Do You and Your Partner Have Identical Wishes Regarding Your Assets?

Some couples approach their estate planning lawyer seeking advice on creating a joint will. Generally, the estates lawyer will frown upon such a suggestion because in practice, joint wills are fraught with problems. A joint will can be created by a married couple and is a single will. A joint will is signed by the couple and in it contain provisions leaving all of their assets to each other. The reason why joint wills are not more commonly used as an instrument to bequeath gifts upon death is that usually, even in longtime marriages, most married couples do not have identical wishes regarding their assets.
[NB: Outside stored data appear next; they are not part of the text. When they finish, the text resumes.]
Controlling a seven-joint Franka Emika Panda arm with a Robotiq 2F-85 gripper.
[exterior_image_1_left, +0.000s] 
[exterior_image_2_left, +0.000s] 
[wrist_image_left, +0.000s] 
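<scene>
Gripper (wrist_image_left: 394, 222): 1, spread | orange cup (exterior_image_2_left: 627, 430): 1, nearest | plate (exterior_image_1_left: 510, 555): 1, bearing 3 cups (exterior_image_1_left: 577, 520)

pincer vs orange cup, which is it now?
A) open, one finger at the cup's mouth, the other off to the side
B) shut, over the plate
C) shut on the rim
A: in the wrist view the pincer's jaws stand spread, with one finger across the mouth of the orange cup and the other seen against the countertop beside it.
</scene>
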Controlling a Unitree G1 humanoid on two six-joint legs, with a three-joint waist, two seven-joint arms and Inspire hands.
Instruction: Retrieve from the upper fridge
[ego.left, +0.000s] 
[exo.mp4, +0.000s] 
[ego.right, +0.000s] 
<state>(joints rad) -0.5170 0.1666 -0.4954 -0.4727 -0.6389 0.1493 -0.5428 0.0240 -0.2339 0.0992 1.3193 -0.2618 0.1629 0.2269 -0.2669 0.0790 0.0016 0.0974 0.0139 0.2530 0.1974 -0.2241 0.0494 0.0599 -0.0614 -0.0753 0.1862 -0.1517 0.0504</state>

Joint tenancy vs. tenancy in common

Married couples generally own real estate assets as joint tenants. A lesser form of home ownership is a tenancy in common. The key difference between the two is their effect on the distribution of assets at the death of one of the partners. Joint tenancies contain a right to survivorship. This means that at a partner’s death, their share of any joint assets become the sole property of the surviving partner by operation of law and outside any asset distribution of a will for example. In a will, assets held as a tenancy in common are distributed according to the terms of each person’s will. Tenancy in common may be a better ownership form where couples wish to gift or bequeath their assets or shares in an asset in different ways. This may be an attractive form of ownership for couples with children from a prior marriage particularly if the new spouse has no children of his or her own.


An example of how ownership forms may impact a will bequest or gift

A husband and wife initially owned their assets as joint tenants. The wife set out her wishes for the distribution of her assets upon her death in a will. Subsequent to executing her will, the wife was diagnosed with dementia and lost the capacity to alter or change her will. The husband believing his wife would treat his he’s him because of her medical condition severed the joint tenancy. A severed joint tenancy becomes a tenancy in common. Thus, the couple’s assets that were originally held in a joint tenancy became a tenancy in common. This change in ownership form ensured that the wife’s wishes would be followed according to her will before she became ill. In the event of the wife’s death, had the husband not severed or terminated the joint tenancy of the shared assets, the wife’s joint tenancy assets would have passed to her husband without considering the wishes or specific bequeaths in her will.


In this example discussed above, the husband, despite the wife’s illness, died before she did. Nonetheless, by severing the joint tenancy and holding assets as tenants in common, both the husband and wife’s wishes were followed upon each of their deaths. Before making any modifications to an existing will make sure you consult with an estate planning attorney to ensure your wishes are reflected in your will.